Paginating Real-Time Data with Cursor Based Pagination
Pagination is a technique for breaking large record sets into smaller portions called pages. As a developer, you should be familiar with implementing pagination, but implementing pagination for real time data can become tricky even for experienced developers. In this tutorial, we are going to discuss the practical use cases and solutions for real time data pagination and cursor based pagination.
Identifying Issues in Real Time Data Pagination
Wikipedia defines real time data as information delivered immediately after collection. There is no delay in the timeliness of the information provided. In such applications, it’s difficult to provide accurate paginated data due to the frequent updates. Let’s take a look at the issues with standard pagination when managing real time data.
-
Assumes the data is static and doesn’t change frequently – In default pagination, a retrieved record set is split into a number of pages. As data is not frequently changed, users feel like the pagination is working accurately, but results of the pagination become inaccurate when adding new data or removing existing data.
-
Pagination only considers record count, instead of each individual record – Records are broken into pages using the total record count and paginated normally. It doesn’t consider whether each record falls into the right page on pagination. This can lead to a redundant display of records.
Considering these points, it’s difficult to use to default pagination techniques to handle real time data. Let’s try to identify the issues using a practical scenario.
Assume that we have 20 records initially and we using 10 as the limit to break the records into pages. The following image shows how records are broken into pages.
Now assume that the result set is updated by five new records while we are on the first page. The following image shows the current scenario.
Now we navigate to the second page. Based on our first image, it should retrieve the records from 1-10. However, records with numbers 15-6 will be retrieved. You can clearly see that record numbers 15-11 are displayed in both the first page as well as the second page.
Practical Use Cases of Real Time Data Pagination
As we all know, reinventing the wheel is not something a developer should do.

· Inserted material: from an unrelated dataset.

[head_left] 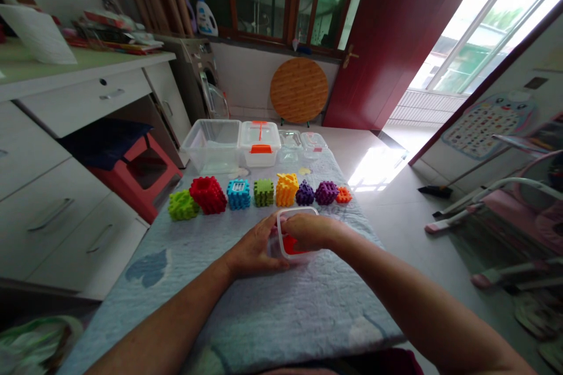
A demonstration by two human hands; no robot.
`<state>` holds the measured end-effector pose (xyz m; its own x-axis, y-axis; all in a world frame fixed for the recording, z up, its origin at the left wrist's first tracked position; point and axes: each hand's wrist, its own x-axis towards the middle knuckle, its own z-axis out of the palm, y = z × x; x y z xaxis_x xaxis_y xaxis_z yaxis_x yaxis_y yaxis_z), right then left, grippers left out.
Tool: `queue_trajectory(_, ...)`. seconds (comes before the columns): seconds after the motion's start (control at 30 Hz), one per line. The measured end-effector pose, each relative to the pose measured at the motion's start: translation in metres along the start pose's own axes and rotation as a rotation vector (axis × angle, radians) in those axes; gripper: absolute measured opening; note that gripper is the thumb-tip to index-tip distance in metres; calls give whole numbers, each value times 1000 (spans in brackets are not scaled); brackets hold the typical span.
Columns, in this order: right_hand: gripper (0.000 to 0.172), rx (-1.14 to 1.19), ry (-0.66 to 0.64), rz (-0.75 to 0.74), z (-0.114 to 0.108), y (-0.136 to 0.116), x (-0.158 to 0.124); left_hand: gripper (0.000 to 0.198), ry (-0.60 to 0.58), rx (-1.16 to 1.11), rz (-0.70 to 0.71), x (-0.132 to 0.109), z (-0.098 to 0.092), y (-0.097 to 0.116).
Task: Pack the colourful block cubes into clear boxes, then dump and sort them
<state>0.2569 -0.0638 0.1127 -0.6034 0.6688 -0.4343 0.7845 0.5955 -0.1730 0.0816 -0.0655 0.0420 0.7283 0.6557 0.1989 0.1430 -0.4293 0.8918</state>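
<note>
A small clear plastic container is tilted on the table in front of me, its opening toward me. My left hand wraps round its left side and holds it. My right hand reaches into the opening with curled fingers; their tips are partly hidden. Something red shows inside, below those fingers. Just beyond stands a row of coloured knobbly blocks: lime green, red, blue, olive green, yellow, dark violet, purple and a small orange one.
At the table's far edge stand a large clear bin, a lidded box with orange latches and clear small containers. A patterned cloth covers the table. A red stool is at left, a pink chair at right.
</note>
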Motion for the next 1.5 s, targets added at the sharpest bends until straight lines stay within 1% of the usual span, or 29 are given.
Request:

We should look at the existing pagination techniques of sites that solved these issues before thinking about building our own. Many social networking sites such as Twitter and Facebook provide real time data in their user profiles. In this section, we will be looking at the practical use cases of real time data pagination using some of the most popular sites.
Twitter API Cursor Based Pagination
Twitter user profiles are frequently populated with new tweets, so the Twitter time line data retrieval mechanism should be a good start to identifying pagination techniques in real time data feeds. Let’s see how it works using a Twitter API method.
The following contains a sample request to the Twitter API search tweets method.
https://api.twitter.com/1.1/search/tweets.json?q=php&since_id=24012619984051000&max_id=250126199840518145&result_type=recent&count=10
In the above URL, we request the most recent tweets containing the word ‘php’ and break the result set into blocks of 10 using the count
parameter. This is the typical behavior of offset pagination where we reply on record count. But here we can see two additional parameters called since_id
and max_id
, which enables cursor based pagination. Let’s see how cursor based pagination works using our earlier example.
We had 20 records broken into 2 pages and assume we are on the first page. 5 new records are added to the top of the list. The following image previews the current scenario.
Now let’s take a look at a part of the response generated for the first page of the Twitter search request. You can view the complete response format here.
"search_metadata": {
"max_id": 250126199840518145,
"since_id": 24012619984051000,
"refresh_url": "?since_id=250126199840518145&q=php&result_type=recent&include_entities=1",
"next_results": "?max_id=249279667666817023&q=php&count=10&include_entities=1&result_type=recent",
"count": 10,
"completed_in": 0.035,
"since_id_str": "24012619984051000",
"query": "php",
"max_id_str": "250126199840518145"
}
As you can see, the search_metadata
section provides details about the results. It will generate the next_results
URL, in case there are more records to paginate. We are mainly using the max_id
parameter for pagination. With each response we will retrieve the max_id
parameter and we can use it to generate next result set. We use the max_id parameter to receive results older than the given ID.
In our example, we should retrieve the max_id
parameter as Record 11 while displaying records 20-11. Then we pass the max_id to generate next result set. Thus, we will get the accurate results as shown in following image.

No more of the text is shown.